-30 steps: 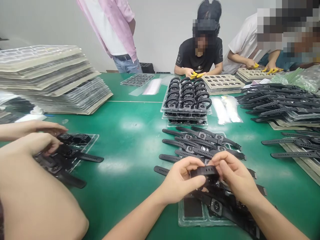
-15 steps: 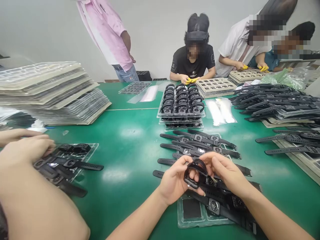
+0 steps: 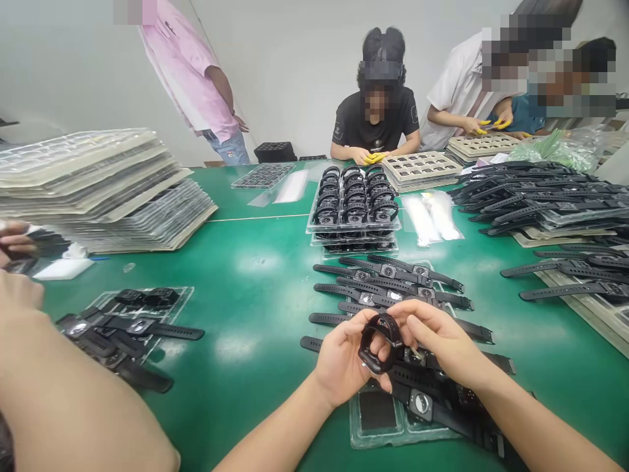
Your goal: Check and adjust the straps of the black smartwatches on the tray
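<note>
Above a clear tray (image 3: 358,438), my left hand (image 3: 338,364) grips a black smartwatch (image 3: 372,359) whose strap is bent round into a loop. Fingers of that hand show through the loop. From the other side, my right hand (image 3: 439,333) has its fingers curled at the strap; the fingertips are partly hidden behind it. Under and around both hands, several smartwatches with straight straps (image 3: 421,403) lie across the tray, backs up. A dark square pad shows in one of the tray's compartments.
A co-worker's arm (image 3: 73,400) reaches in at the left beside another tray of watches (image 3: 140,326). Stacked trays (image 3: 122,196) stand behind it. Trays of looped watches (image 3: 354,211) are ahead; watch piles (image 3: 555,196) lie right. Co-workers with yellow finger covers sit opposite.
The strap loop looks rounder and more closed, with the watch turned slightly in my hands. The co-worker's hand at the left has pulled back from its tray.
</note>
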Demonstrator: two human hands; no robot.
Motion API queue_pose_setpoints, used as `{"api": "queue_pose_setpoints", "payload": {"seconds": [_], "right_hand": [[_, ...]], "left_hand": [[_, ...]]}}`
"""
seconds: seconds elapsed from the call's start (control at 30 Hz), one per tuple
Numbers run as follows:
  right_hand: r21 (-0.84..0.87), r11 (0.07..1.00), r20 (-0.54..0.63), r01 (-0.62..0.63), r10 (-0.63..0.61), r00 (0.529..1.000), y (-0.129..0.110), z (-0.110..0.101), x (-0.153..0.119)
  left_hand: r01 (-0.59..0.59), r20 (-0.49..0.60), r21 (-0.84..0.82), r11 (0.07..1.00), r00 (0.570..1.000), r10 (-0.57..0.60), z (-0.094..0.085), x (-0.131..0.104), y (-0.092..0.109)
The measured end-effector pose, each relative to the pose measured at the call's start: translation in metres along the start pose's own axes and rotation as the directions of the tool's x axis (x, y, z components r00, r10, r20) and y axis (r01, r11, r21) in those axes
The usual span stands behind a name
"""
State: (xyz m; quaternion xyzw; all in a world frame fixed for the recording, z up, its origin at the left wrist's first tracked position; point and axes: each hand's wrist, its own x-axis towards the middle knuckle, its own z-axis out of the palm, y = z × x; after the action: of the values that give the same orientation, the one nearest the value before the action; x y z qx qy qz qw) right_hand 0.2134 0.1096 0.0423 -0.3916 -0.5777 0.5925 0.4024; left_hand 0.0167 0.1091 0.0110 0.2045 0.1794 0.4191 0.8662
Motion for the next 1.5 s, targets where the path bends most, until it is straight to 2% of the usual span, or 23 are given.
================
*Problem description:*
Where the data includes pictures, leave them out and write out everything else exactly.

*Written response:*
-30 steps: 
-15 steps: 
+0 steps: 
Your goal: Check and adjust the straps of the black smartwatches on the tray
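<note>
Above a clear tray (image 3: 358,438), my left hand (image 3: 338,364) grips a black smartwatch (image 3: 372,359) whose strap is bent round into a loop. Fingers of that hand show through the loop. From the other side, my right hand (image 3: 439,333) has its fingers curled at the strap; the fingertips are partly hidden behind it. Under and around both hands, several smartwatches with straight straps (image 3: 421,403) lie across the tray, backs up. A dark square pad shows in one of the tray's compartments.
A co-worker's arm (image 3: 73,400) reaches in at the left beside another tray of watches (image 3: 140,326). Stacked trays (image 3: 122,196) stand behind it. Trays of looped watches (image 3: 354,211) are ahead; watch piles (image 3: 555,196) lie right. Co-workers with yellow finger covers sit opposite.
The strap loop looks rounder and more closed, with the watch turned slightly in my hands. The co-worker's hand at the left has pulled back from its tray.
</note>
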Demonstrator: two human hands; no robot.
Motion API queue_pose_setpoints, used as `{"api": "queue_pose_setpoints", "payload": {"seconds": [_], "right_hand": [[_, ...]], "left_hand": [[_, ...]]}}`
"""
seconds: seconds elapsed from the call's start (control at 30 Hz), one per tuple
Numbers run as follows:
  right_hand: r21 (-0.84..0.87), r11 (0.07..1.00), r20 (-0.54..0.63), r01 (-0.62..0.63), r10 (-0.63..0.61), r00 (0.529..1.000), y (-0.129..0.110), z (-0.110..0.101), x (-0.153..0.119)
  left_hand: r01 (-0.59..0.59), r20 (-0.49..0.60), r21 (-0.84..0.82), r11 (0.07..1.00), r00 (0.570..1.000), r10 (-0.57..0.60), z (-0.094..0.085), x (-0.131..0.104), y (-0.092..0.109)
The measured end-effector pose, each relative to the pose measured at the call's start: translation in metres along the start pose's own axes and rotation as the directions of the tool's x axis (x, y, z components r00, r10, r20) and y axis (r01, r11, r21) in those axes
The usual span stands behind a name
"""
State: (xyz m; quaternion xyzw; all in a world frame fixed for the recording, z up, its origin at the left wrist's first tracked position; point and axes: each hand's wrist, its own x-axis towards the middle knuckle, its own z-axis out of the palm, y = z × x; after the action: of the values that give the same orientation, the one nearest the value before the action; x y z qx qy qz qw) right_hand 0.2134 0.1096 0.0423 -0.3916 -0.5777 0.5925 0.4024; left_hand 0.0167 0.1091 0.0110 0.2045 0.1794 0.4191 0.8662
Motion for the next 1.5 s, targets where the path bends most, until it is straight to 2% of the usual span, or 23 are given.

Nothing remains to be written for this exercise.